## WHAT YOU NEED TO DO
The answer is the full set of records below, transcribed exactly.

## AVAILABLE DATA
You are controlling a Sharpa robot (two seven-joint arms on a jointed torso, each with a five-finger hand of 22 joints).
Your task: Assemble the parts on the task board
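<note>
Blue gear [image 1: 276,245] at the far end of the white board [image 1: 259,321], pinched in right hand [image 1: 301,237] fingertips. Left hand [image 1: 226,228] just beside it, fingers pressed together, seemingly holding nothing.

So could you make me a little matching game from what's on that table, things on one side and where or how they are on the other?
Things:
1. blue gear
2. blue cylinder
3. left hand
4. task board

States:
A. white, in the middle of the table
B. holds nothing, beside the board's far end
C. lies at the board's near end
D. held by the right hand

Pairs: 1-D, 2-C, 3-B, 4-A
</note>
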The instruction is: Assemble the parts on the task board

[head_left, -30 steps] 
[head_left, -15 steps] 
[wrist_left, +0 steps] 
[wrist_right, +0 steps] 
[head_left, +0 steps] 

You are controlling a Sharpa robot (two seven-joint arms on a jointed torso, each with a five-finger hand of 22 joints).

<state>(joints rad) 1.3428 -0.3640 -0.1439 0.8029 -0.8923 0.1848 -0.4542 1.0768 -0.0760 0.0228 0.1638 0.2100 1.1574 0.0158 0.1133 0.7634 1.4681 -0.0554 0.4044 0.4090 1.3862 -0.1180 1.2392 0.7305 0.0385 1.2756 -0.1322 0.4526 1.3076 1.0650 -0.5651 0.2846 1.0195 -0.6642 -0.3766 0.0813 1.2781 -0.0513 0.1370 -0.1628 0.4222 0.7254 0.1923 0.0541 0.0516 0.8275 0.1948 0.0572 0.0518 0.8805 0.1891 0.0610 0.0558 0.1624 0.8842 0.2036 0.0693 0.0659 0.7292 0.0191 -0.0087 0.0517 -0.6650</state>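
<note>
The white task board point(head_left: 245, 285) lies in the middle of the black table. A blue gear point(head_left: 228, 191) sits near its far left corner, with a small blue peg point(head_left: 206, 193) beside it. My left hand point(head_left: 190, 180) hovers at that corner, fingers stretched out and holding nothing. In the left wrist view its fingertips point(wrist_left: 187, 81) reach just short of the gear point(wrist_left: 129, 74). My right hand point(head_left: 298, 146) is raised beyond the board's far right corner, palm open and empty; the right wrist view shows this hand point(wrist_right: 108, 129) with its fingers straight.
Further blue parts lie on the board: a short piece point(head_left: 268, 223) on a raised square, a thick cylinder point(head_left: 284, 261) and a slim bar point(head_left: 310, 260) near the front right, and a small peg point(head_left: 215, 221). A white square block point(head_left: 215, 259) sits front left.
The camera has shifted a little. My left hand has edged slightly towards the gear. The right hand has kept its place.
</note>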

## WRITTEN ANSWER
You are controlling a Sharpa robot (two seven-joint arms on a jointed torso, each with a five-finger hand of 22 joints).
Your task: Assemble the parts on the task board
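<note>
Blue gear [image 1: 276,245] at the far end of the white board [image 1: 259,321], pinched in right hand [image 1: 301,237] fingertips. Left hand [image 1: 226,228] just beside it, fingers pressed together, seemingly holding nothing.

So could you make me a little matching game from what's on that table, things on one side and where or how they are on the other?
Things:
1. blue gear
2. blue cylinder
3. left hand
4. task board

States:
A. white, in the middle of the table
B. holds nothing, beside the board's far end
C. lies at the board's near end
D. held by the right hand

Pairs: 1-D, 2-C, 3-B, 4-A
</note>
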The instruction is: Assemble the parts on the task board

[head_left, -30 steps] 
[head_left, -15 steps] 
[wrist_left, +0 steps] 
[wrist_right, +0 steps] 
[head_left, +0 steps] 

You are controlling a Sharpa robot (two seven-joint arms on a jointed torso, each with a five-finger hand of 22 joints).

<state>(joints rad) 1.3428 -0.3640 -0.1439 0.8029 -0.8923 0.1848 -0.4542 1.0768 -0.0760 0.0228 0.1638 0.2100 1.1574 0.0158 0.1133 0.7634 1.4681 -0.0554 0.4044 0.4090 1.3862 -0.1180 1.2392 0.7305 0.0385 1.2756 -0.1322 0.4526 1.3076 1.0650 -0.5651 0.2846 1.0195 -0.6642 -0.3766 0.0813 1.2781 -0.0513 0.1370 -0.1628 0.4222 0.7254 0.1923 0.0541 0.0516 0.8275 0.1948 0.0572 0.0518 0.8805 0.1891 0.0610 0.0558 0.1624 0.8842 0.2036 0.0693 0.0659 0.7292 0.0191 -0.0087 0.0517 -0.6650</state>
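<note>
The white task board point(head_left: 245, 285) lies in the middle of the black table. A blue gear point(head_left: 228, 191) sits near its far left corner, with a small blue peg point(head_left: 206, 193) beside it. My left hand point(head_left: 190, 180) hovers at that corner, fingers stretched out and holding nothing. In the left wrist view its fingertips point(wrist_left: 187, 81) reach just short of the gear point(wrist_left: 129, 74). My right hand point(head_left: 298, 146) is raised beyond the board's far right corner, palm open and empty; the right wrist view shows this hand point(wrist_right: 108, 129) with its fingers straight.
Further blue parts lie on the board: a short piece point(head_left: 268, 223) on a raised square, a thick cylinder point(head_left: 284, 261) and a slim bar point(head_left: 310, 260) near the front right, and a small peg point(head_left: 215, 221). A white square block point(head_left: 215, 259) sits front left.
The camera has shifted a little. My left hand has edged slightly towards the gear. The right hand has kept its place.
</note>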

No other output is needed; the exercise is complete.